### Exercise aim
Look through the listing below and write out exactly the lines from the line with "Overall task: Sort" to the line with "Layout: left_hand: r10", both included, and no others.
'''
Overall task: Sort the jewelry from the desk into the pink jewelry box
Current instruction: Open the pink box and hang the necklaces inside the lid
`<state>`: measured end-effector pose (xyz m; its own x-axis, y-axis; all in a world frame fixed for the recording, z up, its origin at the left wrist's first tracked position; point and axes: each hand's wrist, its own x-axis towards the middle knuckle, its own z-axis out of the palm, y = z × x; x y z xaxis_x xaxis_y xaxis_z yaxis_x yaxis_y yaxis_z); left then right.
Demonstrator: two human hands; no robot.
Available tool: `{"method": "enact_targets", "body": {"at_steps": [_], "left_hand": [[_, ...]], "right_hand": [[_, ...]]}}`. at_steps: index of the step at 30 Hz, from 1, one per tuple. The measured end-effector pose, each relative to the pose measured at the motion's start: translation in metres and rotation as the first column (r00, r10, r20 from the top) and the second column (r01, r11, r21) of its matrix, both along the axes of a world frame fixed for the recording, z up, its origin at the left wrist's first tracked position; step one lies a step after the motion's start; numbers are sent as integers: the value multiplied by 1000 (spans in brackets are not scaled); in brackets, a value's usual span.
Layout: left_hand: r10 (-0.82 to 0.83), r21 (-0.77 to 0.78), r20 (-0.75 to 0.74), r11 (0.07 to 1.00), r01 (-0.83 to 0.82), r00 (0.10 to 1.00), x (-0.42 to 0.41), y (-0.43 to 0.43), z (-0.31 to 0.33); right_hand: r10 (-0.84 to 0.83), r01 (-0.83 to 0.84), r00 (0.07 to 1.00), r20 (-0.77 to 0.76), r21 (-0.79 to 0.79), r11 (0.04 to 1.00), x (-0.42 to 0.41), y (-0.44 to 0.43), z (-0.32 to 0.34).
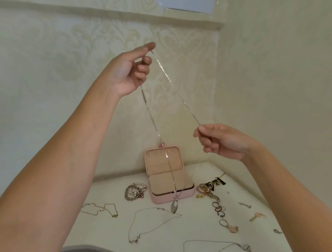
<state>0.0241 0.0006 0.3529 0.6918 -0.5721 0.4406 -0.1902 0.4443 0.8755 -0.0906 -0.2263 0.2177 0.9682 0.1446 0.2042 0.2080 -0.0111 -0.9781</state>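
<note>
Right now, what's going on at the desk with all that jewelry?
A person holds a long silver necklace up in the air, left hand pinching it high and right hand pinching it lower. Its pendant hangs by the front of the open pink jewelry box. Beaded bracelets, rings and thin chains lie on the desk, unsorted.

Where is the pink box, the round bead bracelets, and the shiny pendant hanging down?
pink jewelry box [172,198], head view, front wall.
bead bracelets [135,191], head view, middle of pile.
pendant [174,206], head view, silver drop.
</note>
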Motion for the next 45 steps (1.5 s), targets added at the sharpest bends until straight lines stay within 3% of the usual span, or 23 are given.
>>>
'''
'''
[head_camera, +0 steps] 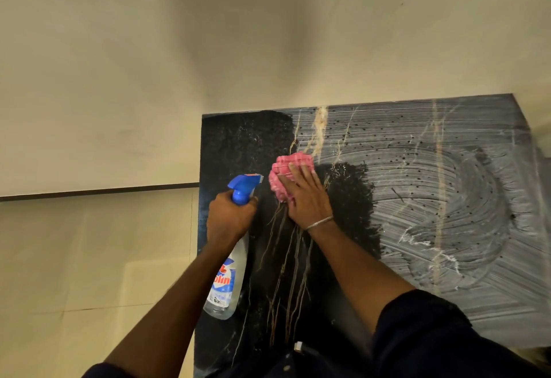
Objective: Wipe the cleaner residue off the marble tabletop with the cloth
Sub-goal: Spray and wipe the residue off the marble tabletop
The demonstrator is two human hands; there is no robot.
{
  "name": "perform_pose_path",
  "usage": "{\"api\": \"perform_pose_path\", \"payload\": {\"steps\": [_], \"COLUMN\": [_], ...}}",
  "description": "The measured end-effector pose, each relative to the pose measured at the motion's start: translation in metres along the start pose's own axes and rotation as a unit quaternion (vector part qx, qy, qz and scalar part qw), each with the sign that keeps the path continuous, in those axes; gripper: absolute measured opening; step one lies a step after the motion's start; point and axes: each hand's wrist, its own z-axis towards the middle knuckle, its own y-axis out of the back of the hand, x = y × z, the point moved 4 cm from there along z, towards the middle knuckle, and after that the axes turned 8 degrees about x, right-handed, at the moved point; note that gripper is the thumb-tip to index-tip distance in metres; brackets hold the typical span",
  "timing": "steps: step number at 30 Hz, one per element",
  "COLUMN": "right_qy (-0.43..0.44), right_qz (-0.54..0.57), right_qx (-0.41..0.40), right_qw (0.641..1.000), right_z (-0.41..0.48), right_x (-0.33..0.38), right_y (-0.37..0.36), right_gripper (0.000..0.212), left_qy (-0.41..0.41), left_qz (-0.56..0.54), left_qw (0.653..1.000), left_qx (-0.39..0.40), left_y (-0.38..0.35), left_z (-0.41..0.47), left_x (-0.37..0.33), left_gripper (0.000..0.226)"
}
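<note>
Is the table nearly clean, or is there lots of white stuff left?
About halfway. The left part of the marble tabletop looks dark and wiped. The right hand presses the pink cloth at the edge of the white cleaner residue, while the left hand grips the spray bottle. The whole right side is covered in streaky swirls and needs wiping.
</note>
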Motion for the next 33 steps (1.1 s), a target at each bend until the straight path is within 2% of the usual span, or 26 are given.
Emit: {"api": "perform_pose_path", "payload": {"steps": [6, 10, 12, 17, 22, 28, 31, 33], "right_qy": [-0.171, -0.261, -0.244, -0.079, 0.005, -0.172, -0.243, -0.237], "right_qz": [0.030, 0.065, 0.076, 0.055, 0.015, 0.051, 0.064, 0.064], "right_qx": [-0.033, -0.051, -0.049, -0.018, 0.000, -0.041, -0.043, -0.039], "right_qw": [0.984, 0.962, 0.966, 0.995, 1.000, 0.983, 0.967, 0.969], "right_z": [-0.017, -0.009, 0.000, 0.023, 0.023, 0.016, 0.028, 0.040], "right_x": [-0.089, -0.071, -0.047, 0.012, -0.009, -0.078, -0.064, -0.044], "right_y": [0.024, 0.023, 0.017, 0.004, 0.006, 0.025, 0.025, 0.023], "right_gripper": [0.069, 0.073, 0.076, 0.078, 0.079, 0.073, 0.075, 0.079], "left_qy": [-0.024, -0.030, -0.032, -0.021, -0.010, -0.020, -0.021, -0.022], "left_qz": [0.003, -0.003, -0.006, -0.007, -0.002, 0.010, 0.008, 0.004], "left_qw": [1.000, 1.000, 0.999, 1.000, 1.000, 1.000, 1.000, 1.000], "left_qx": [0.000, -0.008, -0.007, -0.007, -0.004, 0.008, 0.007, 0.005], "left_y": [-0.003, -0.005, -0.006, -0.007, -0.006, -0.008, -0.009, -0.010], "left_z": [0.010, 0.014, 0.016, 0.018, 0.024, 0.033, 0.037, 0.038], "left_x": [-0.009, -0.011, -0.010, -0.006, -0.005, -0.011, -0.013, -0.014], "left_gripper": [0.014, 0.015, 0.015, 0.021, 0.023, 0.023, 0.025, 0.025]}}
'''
### Response box
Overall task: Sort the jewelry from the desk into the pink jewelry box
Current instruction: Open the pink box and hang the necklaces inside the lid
`<state>`: measured end-effector pose (xyz m; its own x-axis, y-axis; all in a world frame fixed for the recording, z up, its origin at the left wrist's first tracked position; point and axes: each hand's wrist, its own x-axis towards the middle knuckle, its own z-axis out of the palm, y = z × x; x y z xaxis_x xaxis_y xaxis_z yaxis_x yaxis_y yaxis_z); left then right.
Demonstrator: two human hands; no robot.
Available tool: `{"method": "enact_targets", "body": {"at_steps": [_], "left_hand": [[_, ...]], "right_hand": [[_, ...]]}}`. at_steps: index of the step at 30 Hz, from 1, one per tuple. The measured end-effector pose, each relative to the pose measured at the motion's start: translation in metres and rotation as the first column (r00, r10, r20 from the top) and the second column (r01, r11, r21) of its matrix, both along the axes of a world frame fixed for the recording, z up, its origin at the left wrist's first tracked position; step one lies a step after the motion's start; numbers are sent as integers: the value multiplied by 1000 (spans in brackets are not scaled); in brackets, a value's usual span.
Layout: left_hand: r10 (-0.82 to 0.83), r21 (-0.77 to 0.78), r20 (-0.75 to 0.74), r11 (0.07 to 1.00), r01 (-0.83 to 0.82), r00 (0.10 to 1.00), x (-0.42 to 0.41), y (-0.43 to 0.43), z (-0.31 to 0.33); right_hand: r10 (-0.84 to 0.83), r01 (-0.83 to 0.84), r00 (0.07 to 1.00), r20 (-0.77 to 0.76), r21 (-0.79 to 0.79), r11 (0.04 to 1.00), x (-0.42 to 0.41), y (-0.44 to 0.43), z (-0.32 to 0.34).

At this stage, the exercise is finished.